韶芍愣在原地,一脸欲哭无泪地地看向贺燃:“你怎么不告诉我你家里有人啊?”
“你也没问。”贺燃看了她一眼,直接走向贺二叔,“大致的结果就是这样了,最后一步还得再推演一下……”
“小燃。”贺二叔看了一眼被晾在原地的韶芍,转头看向贺燃,尴尬地笑了笑:“我不急,要不然你先忙,我明天来找你。”
贺燃抬眼看了二叔一眼,目光平静:“也可以,那我明天给你准确答案。”
“不用不用!”韶芍吓了一跳,连忙摆手:“我没什么事情,二叔你们忙就行,我我我,我先回去。”
“不刮毛了?”贺燃看了她一眼,语气平淡,像是在询问今天吃什么饭菜一样。
二叔拿着草稿纸的手抖了抖,尴尬地扭过头去。
“说什么浑话呢哈哈哈……”韶芍一口老血呛在胸口,捂着脸往后退:“二叔你们忙,我先走了……”
贺二叔点点头,用胳膊肘怼了贺燃一下,“去送送人家小姑娘。”
“不用不用不用,我离得近,不用送不用送!”韶芍觉得自己都要裂开了,脸上强撑笑容。
“她就在对门。”贺燃瞥了她一眼,转头对着二叔道:“继续吧。”
“哦,哦哦,那好。”贺二叔战略性咳嗽了两声,努力保持着面容平和,朝着韶芍笑了笑,“那,那回见。”
他年纪大了,着实不太容易接受年轻人的观念……
韶芍把门关上了,客厅又恢复了安静祥和。
“小女朋友?挺活泼一孩子。”二叔打趣地看了贺燃一眼,他这个侄子从小就对外界不冷不淡的,像丧失了感知一样。

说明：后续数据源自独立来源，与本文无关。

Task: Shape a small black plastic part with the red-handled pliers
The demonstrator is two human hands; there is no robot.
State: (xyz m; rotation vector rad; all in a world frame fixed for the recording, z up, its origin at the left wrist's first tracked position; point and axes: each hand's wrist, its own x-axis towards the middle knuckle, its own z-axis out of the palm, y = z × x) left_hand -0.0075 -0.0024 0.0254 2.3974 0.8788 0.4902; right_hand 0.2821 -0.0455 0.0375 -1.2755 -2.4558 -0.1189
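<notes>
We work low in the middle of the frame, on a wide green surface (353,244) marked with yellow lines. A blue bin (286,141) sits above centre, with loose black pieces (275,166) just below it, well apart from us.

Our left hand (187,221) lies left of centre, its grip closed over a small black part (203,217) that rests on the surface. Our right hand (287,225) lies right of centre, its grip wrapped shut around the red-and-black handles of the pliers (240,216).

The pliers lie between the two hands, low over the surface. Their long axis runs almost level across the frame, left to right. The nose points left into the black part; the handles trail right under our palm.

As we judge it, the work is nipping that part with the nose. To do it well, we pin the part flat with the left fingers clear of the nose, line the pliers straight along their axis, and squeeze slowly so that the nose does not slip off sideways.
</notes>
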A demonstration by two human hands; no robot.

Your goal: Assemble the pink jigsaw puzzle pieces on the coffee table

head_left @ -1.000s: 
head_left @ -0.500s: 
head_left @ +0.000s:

没有孩子的天性,也很少显露情绪,他一直担心贺燃的精神状况。
“不算是。”贺燃顿了顿,“继续吧。”
“年轻人,再发展发展嘛,有很多可能的,我瞅着就挺好!你妈妈要是知道了得开心死,你一年年地不回家,都不知道家里人为了你操碎了多少心。还有你爸,他以为你对女孩子不感兴趣,都在打听同性婚姻的事情了。小姑娘家庭条件好不好啊?其实好不好的也没关系,咱家不看重这个,你喜欢就行。她考不考虑结婚?见过父母了吗,要不然改日约一下见见面……”
贺燃抬头看了他一眼,二叔立马闭了嘴。
这个侄子的脾气他还是清楚的。若不是贺燃在数学这方面的天赋太高了,他一个中科院的教授断然不会来这儿吃瘪。
送走二叔时已经十一点了,贺燃看了看表,犹豫了一下走出门。
“韶芍?”
门外响起了敲门声,韶芍正裹着干发帽坐在沙发上给自己涂指甲油,闻声立马竖起了耳朵。
“还需要我进去吗?”
韶芍从沙发上一跃而起,冲上前就把门打开了。
男人正站在门口,双手随意地插在兜里,低头看着她,也没什么表情。
“脱裤子吗?”
韶芍一口银牙全咬碎了,恶狠狠地盯着贺燃:“你是我人生的点背吧,贺燃!你知道季总今天有多生气吗?直接给我发两倍的工作量,工资还一点儿都不涨!我周末全没了!”
“昨天是你非要打电话的,拦都拦不住。”贺燃扫了她一眼,径直走到了屋里开始脱裤子。